I take first a case in which Lord Mayo recognised the necessity for reform, but abstained from direct intervention. In the great Province of Káthiáwár, with its 187 chiefdoms, Lord Mayo had to deal with the relics of five centuries of Native misrule. He found many conflicting claims to the soil and a number of ancient communities, each with a vested right to depredation. The 'ex-ruling classes,' representatives of old houses forcibly dispossessed, or of younger brothers of Chiefs unable to live on their slender share of the inheritance; 'predatory tribes,' and 'dangerous communities,' whose hereditary means of livelihood was plunder; 'aboriginal races,' penned into the hills by successive waves of invaders,—all these elements of anarchy still fermented in the population of Káthiáwár. Some venerable customs also survived. Litigants still retained their right of báhirwátia, literally, 'going out' against their neighbours. This method of adjusting suits for real property consisted in forcing the husbandmen to quit their villages, while the litigant retired with his brethren to 'some asylum, whence he may carry on his depredations with impunity.'
Lord Mayo keenly realised the evils from which Káthiáwár was suffering; but he also clearly perceived the futility of attempting to rush reforms upon the loose congeries of 187 chiefdoms that made up the Province. While, therefore, he gradually introduced a better system for the whole, he confined his more direct interference to a leading principality which might serve as an object lesson to the rest. One of the richest and most important States of the 'first class' in Káthiáwár passed to a minor. Instead of bringing it under a British regent, an experienced Native Minister and a picked Member of the Bombay Civil Service were appointed as its joint-rulers. The experiment succeeded admirably. Reforms which could not have been introduced by an English regent without popular opposition, and which would never have been introduced by a Native ruler at all, were smoothly and harmoniously effected. The State became, with a minimum of interference by the Suzerain Power, a model of prosperity and firm administration.

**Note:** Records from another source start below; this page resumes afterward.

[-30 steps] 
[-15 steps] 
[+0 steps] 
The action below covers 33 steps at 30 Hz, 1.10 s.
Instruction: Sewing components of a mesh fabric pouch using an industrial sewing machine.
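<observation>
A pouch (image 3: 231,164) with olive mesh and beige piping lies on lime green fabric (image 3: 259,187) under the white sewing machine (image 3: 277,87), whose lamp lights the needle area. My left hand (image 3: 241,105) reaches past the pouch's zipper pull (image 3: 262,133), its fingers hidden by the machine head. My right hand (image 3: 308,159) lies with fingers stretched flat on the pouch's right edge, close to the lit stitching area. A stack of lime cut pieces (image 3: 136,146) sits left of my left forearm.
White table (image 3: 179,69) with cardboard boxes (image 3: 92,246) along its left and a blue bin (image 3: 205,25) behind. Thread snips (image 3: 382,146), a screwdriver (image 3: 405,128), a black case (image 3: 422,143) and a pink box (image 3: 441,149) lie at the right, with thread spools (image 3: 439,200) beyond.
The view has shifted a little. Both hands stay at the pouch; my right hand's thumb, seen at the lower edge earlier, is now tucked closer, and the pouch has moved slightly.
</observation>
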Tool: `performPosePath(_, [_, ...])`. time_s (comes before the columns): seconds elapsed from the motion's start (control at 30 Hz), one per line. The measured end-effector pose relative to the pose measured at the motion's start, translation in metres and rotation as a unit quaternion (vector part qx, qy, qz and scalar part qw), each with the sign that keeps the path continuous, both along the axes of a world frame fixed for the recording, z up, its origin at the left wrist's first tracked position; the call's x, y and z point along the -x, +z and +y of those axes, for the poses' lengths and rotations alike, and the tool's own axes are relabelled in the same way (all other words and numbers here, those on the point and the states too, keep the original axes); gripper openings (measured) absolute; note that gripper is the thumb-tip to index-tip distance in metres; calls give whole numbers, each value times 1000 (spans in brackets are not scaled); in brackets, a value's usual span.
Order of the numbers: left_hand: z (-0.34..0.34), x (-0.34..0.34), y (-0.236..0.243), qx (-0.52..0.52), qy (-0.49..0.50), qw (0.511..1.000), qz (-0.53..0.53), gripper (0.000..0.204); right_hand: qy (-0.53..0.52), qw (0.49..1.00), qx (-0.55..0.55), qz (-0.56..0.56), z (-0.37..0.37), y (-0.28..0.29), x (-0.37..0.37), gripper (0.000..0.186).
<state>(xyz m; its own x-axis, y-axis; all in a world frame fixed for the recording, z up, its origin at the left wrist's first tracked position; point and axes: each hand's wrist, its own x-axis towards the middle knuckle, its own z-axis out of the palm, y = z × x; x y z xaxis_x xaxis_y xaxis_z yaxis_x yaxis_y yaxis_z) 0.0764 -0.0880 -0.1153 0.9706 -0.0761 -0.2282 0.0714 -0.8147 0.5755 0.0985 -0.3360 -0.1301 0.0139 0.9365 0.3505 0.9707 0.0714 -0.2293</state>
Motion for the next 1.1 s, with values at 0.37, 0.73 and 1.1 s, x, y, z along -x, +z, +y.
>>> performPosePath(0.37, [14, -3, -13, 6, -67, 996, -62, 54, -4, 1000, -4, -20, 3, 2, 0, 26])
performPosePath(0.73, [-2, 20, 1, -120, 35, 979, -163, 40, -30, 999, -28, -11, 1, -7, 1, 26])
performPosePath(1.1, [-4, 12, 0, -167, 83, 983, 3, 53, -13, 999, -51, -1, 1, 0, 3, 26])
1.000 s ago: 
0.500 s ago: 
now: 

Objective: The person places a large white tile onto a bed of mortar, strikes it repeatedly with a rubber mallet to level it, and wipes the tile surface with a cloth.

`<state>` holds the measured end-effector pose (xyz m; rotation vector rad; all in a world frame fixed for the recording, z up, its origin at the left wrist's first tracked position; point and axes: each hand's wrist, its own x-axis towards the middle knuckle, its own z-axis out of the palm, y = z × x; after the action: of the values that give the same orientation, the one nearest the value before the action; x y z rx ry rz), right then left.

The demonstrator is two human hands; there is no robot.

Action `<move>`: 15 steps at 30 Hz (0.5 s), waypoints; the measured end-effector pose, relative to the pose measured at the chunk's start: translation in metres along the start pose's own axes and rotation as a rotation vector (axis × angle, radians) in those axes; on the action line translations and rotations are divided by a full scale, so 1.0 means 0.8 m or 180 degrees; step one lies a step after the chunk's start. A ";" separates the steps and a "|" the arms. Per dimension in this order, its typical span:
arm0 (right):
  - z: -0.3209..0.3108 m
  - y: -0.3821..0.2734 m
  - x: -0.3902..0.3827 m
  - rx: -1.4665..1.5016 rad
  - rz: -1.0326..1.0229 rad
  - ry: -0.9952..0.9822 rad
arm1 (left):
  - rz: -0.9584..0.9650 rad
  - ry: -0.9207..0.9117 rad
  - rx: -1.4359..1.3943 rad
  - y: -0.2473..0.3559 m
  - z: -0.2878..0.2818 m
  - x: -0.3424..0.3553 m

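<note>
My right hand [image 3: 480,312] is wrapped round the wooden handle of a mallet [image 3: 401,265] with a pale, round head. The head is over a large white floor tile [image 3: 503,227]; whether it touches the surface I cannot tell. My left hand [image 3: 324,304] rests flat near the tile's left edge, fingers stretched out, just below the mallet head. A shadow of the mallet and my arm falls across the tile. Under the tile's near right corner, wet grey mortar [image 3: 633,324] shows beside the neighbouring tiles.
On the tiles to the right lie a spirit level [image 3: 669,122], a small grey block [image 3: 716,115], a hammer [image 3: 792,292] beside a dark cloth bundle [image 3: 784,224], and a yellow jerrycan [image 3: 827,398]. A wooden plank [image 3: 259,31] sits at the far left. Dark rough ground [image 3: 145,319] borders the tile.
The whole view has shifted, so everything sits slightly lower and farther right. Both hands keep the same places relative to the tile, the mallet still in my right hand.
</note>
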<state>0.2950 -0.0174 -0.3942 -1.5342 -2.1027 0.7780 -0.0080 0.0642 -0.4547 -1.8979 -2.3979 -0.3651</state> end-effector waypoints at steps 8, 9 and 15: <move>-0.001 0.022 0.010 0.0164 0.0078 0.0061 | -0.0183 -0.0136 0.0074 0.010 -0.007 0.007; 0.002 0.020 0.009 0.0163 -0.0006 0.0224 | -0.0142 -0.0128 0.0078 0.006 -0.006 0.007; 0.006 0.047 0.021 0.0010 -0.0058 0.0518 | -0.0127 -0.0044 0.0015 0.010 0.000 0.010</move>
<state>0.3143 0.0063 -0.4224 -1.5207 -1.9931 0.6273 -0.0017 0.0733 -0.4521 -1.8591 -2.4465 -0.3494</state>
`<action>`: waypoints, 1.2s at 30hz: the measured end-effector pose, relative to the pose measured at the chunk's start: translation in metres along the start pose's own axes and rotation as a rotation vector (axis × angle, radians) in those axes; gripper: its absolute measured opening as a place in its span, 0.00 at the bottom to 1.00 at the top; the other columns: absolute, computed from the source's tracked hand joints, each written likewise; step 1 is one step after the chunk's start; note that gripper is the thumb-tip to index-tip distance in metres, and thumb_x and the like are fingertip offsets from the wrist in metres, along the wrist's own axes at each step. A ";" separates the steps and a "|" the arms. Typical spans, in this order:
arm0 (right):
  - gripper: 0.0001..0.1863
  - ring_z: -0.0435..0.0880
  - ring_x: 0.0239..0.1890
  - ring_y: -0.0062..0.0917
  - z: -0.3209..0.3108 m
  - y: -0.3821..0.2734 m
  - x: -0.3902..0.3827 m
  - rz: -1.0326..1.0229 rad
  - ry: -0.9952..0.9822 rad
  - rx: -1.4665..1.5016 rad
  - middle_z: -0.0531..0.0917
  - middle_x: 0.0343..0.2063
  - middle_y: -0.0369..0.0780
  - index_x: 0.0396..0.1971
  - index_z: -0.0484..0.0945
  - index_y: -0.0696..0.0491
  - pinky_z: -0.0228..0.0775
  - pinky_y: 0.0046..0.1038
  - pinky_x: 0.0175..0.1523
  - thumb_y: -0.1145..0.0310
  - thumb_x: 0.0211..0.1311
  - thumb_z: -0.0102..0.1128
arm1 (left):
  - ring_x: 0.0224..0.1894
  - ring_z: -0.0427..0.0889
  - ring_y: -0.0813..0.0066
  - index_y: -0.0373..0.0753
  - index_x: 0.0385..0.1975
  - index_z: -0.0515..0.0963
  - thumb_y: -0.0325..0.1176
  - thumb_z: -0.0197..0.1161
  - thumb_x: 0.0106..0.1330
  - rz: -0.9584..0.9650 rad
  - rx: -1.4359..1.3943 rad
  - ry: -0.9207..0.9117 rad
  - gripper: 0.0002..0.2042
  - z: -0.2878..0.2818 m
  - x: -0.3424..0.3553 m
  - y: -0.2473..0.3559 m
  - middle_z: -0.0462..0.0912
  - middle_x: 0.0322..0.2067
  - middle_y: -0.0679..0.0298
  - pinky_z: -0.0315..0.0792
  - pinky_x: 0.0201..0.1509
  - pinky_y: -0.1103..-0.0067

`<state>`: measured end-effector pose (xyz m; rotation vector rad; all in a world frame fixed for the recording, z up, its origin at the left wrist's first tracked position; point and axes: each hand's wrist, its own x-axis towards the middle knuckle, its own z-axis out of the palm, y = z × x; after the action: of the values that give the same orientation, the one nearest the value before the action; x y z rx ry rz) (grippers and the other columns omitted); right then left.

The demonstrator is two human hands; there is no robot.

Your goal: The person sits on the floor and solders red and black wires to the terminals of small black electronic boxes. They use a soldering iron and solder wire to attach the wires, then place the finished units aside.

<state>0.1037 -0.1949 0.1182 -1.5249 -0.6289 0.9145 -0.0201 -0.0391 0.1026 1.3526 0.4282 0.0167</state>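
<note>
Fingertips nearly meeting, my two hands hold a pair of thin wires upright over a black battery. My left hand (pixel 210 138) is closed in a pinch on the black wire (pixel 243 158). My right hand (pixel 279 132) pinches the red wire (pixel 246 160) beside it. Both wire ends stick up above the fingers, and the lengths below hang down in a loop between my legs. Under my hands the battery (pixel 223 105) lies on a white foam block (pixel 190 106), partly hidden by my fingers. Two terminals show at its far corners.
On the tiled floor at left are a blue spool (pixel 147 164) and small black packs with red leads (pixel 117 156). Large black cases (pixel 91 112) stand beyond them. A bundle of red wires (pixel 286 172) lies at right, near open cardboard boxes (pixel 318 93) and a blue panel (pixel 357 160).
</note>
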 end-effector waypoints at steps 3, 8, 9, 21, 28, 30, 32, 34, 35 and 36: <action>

But during Lord Mayo's Viceroyalty, as during every other General-Governorship, cases of Feudatory misrule—pure, simple, and incorrigible—took place. In such instances he did not hesitate to interfere in a manner that left no doubt as to the interpretation which he gave to the duties of the Suzerain Power. He held that until everything had been done to render the English surveillance in a Native State as efficient as possible, he had no right to complain of the Chief. He realised that the process by which an Indian State casts its old skin of anarchy is necessarily a slow one. He kept his hands clean of any faintest stain of annexation. But he made every Feudatory in India clearly understand that if he persistently misgoverned his subjects, the sceptre would be taken out of his hands.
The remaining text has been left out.